En ce jour d'investiture de Barack Obama, les Britanniques sont hantés par leur passé impérialiste. Car les ancêtres du premier président américain noir ont été marqués au fer par le colonialisme de l'ancien empire.

En 1949, le cuisinier de 54 ans d'un officier de l'occupation britannique au Kenya fut emprisonné et torturé pendant deux ans.

Son nom? Hussein Onyango Obama. Le grand-père paternel du futur président américain. Il était soupçonné d'être impliqué dans le mouvement indépendantiste qui couvait à l'époque. C'était à l'aube de l'insurrection Mau Mau, une rébellion qui poussa les forces coloniales britanniques à abandonner le Kenya une décennie plus tard.

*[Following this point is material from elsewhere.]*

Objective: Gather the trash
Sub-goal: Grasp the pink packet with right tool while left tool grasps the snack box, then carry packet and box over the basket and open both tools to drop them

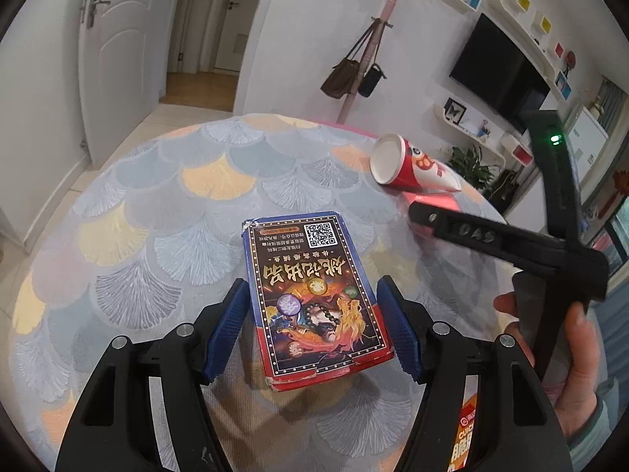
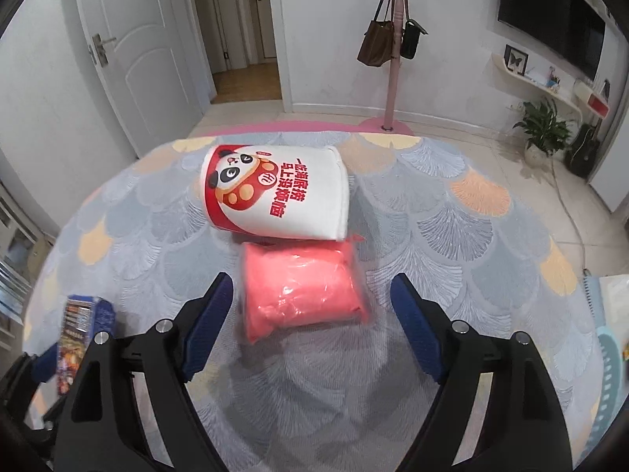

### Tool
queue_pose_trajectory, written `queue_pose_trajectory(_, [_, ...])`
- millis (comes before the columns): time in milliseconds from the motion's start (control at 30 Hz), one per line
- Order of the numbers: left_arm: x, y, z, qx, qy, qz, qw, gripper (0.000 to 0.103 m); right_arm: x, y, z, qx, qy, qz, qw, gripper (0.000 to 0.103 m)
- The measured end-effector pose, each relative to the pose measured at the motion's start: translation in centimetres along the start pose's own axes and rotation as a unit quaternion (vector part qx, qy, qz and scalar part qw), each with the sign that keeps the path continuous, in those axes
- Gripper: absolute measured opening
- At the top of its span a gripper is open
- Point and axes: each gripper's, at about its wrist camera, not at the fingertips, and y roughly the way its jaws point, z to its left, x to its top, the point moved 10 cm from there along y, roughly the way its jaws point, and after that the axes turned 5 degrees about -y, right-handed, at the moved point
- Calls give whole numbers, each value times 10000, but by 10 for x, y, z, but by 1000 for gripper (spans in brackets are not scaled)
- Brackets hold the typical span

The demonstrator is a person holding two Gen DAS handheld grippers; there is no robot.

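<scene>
A flat printed card box (image 1: 314, 299) sits between the blue pads of my left gripper (image 1: 312, 330), which is shut on its long sides just above the fan-patterned tablecloth (image 1: 157, 204). In the right wrist view the same box (image 2: 76, 334) shows blurred at the far left. My right gripper (image 2: 310, 322) is open around a pink packet in clear wrap (image 2: 302, 291), and its pads stand clear of the packet. A red and white paper cup with a panda print (image 2: 275, 192) lies on its side just beyond the packet. The cup (image 1: 409, 165) also lies far right in the left wrist view.
A hand (image 1: 574, 354) holds the right gripper's black frame at the right. An orange packet (image 1: 468, 424) lies near the front right. A spiral notebook (image 2: 613, 299) rests at the table's right edge. A pink coat stand with bags (image 2: 393, 59) rises behind the table.
</scene>
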Motion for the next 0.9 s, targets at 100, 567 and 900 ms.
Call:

La veuve de Hussein Onyango Obama a donné en décembre dernier au quotidien The Times des précisions sur les mauvais traitements subis par son mari. «Il était fouetté matin et soir. Parfois, les officiers blancs serraient ses testicules avec des pinces de métal», a raconté Sarah Onyango, 87 ans.

Or, les Britanniques sont inquiets d'avoir fait si mauvaise figure dans l'histoire ancestrale de Barack Obama. «Est-ce que la torture du grand-père d'Obama pourrait refroidir la relation spéciale entre les États-Unis et la Grande-Bretagne?», demandait le journaliste David Cohen dans l'Evening Standard vendredi dernier.

Dans son autobiographie Dreams from my Father, Barack Obama s'émeut des souffrances de son grand-père lors d'un périple au Kenya. À la libération d'Onyango, «il était très maigre et sale, écrit Obama. Il avait de la peine à marcher... À partir de ce jour, il fut un vieil homme.»

Son dédain est également palpable lorsqu'il relate une conversation avec un jeune Anglais «pâle et dégingandé» en route pour l'Afrique du Sud. Son interlocuteur suggère que les Sud-Africains s'en tiraient mieux sous l'apartheid que les Africains «des autres pays paumés». Troublé, Obama ressent une «bouffée de colère».

Barack Obama avait bien promis en mai dernier de rééquilibrer la relation entre les deux puissances, au grand soulagement des Britanniques. Toutefois, son choix de livrer un grand discours à Berlin plutôt qu'à Londres l'été dernier n'est pas passé inaperçu.

Les Britanniques peuvent dormir tranquilles, croit Wess Mitchell, cofondateur d'un groupe de réflexion américain situé à Washington. «M. Obama est un homme pragmatique et les fondations de nos relations transatlantiques sont très solides, dit l'expert du Center for European Policy Analysis. Il héritera de tellement de problèmes, il ne pourra se passer d'un allié si puissant.»

«Obama a rencontré son père seulement une fois, renchérit Stefan Halper, ancien conseiller de Ronald Reagan. Et l'emprisonnement de son grand-père remonte à plus d'un demi-siècle.»

Paranoïaques, les Britan-niques? Les premiers pas en politique étrangère de Barack Obama le diront.